I will say from the outset that I got less out of this week than I did last week. I was able to do a few new things, which were helpful, while I got a little frustrated and ultimately stymied by a few things I wanted to do but wasn’t able.
One thing I DID learn was the value of force-formatting responses. I think drop down menus, instead of letting anybody write things themeselves, is the way to go in this kind of response.
But to start off, the usual….
library(tidyr)
library(dplyr)
##
## Attaching package: 'dplyr'
## The following objects are masked from 'package:stats':
##
## filter, lag
## The following objects are masked from 'package:base':
##
## intersect, setdiff, setequal, union
library(tidyverse)
## ── Attaching packages ────────────────────────────────────────────────────────────────── tidyverse 1.2.1 ──
## ✔ ggplot2 3.0.0 ✔ purrr 0.2.5
## ✔ tibble 1.4.2 ✔ stringr 1.3.1
## ✔ readr 1.1.1 ✔ forcats 0.3.0
## ── Conflicts ───────────────────────────────────────────────────────────────────── tidyverse_conflicts() ──
## ✖ dplyr::filter() masks stats::filter()

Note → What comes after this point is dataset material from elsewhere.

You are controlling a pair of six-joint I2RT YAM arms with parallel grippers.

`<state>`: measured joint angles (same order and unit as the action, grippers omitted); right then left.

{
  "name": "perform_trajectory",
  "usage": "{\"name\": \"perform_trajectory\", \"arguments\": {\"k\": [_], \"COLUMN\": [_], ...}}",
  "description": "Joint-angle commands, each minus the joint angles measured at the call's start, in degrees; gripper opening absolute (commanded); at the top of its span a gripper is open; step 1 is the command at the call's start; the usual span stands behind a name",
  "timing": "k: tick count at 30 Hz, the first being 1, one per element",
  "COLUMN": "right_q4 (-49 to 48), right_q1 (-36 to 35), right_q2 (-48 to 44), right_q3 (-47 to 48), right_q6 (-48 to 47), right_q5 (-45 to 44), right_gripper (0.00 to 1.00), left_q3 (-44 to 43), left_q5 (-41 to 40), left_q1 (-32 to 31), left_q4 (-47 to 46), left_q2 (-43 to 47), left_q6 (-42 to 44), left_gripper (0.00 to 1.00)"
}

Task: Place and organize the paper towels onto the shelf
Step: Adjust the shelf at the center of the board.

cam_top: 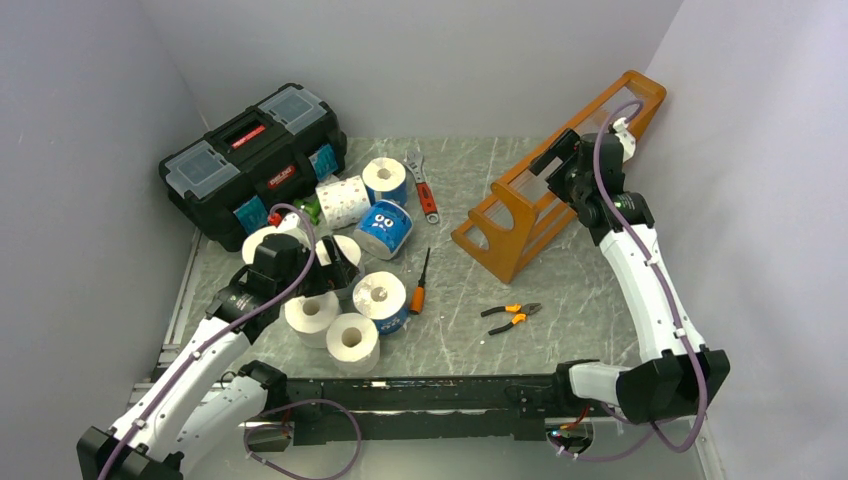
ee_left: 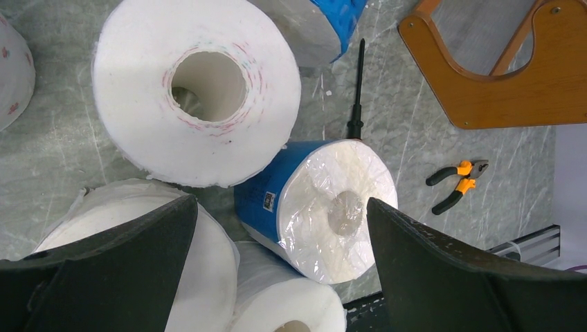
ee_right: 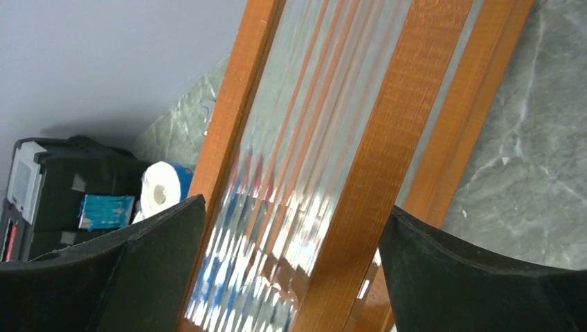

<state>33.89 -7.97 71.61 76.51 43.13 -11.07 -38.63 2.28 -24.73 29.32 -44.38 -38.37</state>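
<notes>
The shelf (cam_top: 520, 215) lies tipped on its side at the right of the table, and its orange-brown rails and ribbed shiny panel (ee_right: 325, 138) fill the right wrist view. My right gripper (cam_top: 562, 160) is open, its jaws astride that panel (ee_right: 294, 207). Several paper towels are bunched at the left: white rolls (cam_top: 312, 315) (cam_top: 352, 340) and blue-wrapped ones (cam_top: 382, 297) (cam_top: 385, 228). My left gripper (cam_top: 335, 270) hovers open over the bunch. In its view the jaws (ee_left: 282, 204) straddle a blue-wrapped roll (ee_left: 325, 207), with a white roll (ee_left: 197, 90) beyond.
A black toolbox (cam_top: 250, 160) stands at the back left, against the rolls. A red-handled wrench (cam_top: 424, 190), a screwdriver (cam_top: 420, 285) and orange pliers (cam_top: 512, 315) lie between the rolls and the shelf. Grey walls close in on three sides.
</notes>
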Motion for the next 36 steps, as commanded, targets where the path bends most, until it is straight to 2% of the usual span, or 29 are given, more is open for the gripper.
{"name": "perform_trajectory", "arguments": {"k": [1, 7, 11, 16, 22, 29, 33, 36], "right_q4": [-8.5, -12.4, -10.8, -9.4, -1.5, 6.4, 9.3, 12.2], "right_q1": [1.2, 2.4, 2.5, 2.5, 2.4, 1.8, -2.1, -11.8], "right_q2": [-2.5, -4.4, -4.1, -5.4, -5.9, -11.8, -14.1, -12.4], "right_q3": [-3.5, -8.3, -8.1, -7.1, -2.3, 0.2, 4.9, 10.3], "right_q6": [1.0, 1.0, -1.8, -2.7, -2.5, -5.3, -9.5, -13.7], "right_q5": [6.7, 10.1, 10.1, 10.3, 10.3, 3.8, 1.2, -4.4], "right_gripper": [0.92, 0.85, 0.83, 0.99, 1.00, 1.00, 0.99, 0.98], "left_q3": [0.3, 1.0, 1.4, 1.4, 1.3, 1.5, 1.0, 0.0], "left_q5": [0.7, 0.9, 0.9, 1.4, 1.6, 1.6, 1.6, 1.5], "left_q1": [-0.1, -0.1, -0.1, -0.1, -0.1, -0.1, -0.1, -0.1], "left_q4": [-2.3, -2.6, -2.6, -3.0, -3.1, -3.2, -3.0, -2.7], "left_q2": [1.1, 1.2, 1.3, 0.6, 0.2, 0.5, 0.1, -0.2], "left_q6": [-0.3, -0.6, -0.6, -0.7, -0.6, -0.8, -0.7, -0.8], "left_gripper": [0.99, 0.99, 0.99, 0.99, 0.99, 0.99, 0.99, 0.99]}}
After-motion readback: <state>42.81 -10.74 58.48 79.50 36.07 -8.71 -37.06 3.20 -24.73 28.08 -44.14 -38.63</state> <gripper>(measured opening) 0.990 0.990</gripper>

## ✖ dplyr::lag() masks stats::lag()
library(ggplot2)
library(ggrepel)
RawData <- read_csv("208_rawdata_pizzapreferences.csv")
## Warning: Missing column names filled in: 'X18' [18]
## Parsed with column specification:
## cols(
## Timestamp = col_character(),
## `What is your age range?` = col_character(),
## `Which gender do you identify as?` = col_character(),
## `Which State do you Live in?` = col_character(),
## `Which County do you Live in?` = col_character(),
## `Which City/Town do you live in?` = col_character(),
## `Do you have children?` = col_character(),
## `How physically active do you consider your daily life?` = col_character(),
## `How much do you enjoy pizza? Scale 1-5` = col_character(),
## `Choose your three favorite pizza toppings:` = col_character(),
## `Choose your three least favorite pizza toppings:` = col_character(),
## `Favorite Crust Type` = col_character(),
## `How many times a month do you eat pizza?` = col_character(),
## `Do you eat frozen pizza or delivery pizza more often?` = col_character(),
## `What other types of cuisine do you enjoy?` = col_character(),
## `Are you gluten intolerant?` = col_character(),
## `Which state/city has the best pizza?` = col_character(),
## X18 = col_character()
## )
Obviously we need a pie chart. I decided to make mine by preferred crust type. When I printed out the table, I learned that, apparrently, “French Bread” is a kind of crust that MULTIPLE people stated as a preference. This is unaccetable, and had to be excised.
crusts <- RawData %>%
mutate(count = 1) %>%
group_by(`Favorite Crust Type`) %>%
filter(`Favorite Crust Type`!="French Bread") %>%
summarize(total = sum(count)) %>%
arrange(desc(total))
crusts
## # A tibble: 8 x 2
## `Favorite Crust Type` total
## <chr> <dbl>
## 1 Regular crust 142
## 2 Thin crust 127
## 3 Deep dish 82
## 4 Stuffed crust 82
## 5 Thick crust 48
## 6 Flatbread 22
## 7 No preference 16
## 8 Sicilian crust 14
Note the order of the table, as it becomes a point of confusion when I construct the plot, below.
library(RColorBrewer)
Issues here: I could not for the life of me figure out good labeling position. There were a few tutorials I found that involved adding an additional column and using the cumsum() verb to provide a label position, but it never seemed to work out properly. Time is (always) of the essence, so I decided to cut my losses and move on from that particular project. I think this is due to the fact that the geom seems to be implicitly ordering alphabetically, instead of numerically. I tried to change the stat = from “Identity” to “Count”, but then that makes it upset. I likewise tried using geom_bar(), but to no avail. Another additional, and kind of odd thing, is that I tried to then use the exact same aesthetics I managed from my toppings circular bar chart, below, where I could sort of fudge the label method, and somehow that wouldn’t translate to this chart. Oh well.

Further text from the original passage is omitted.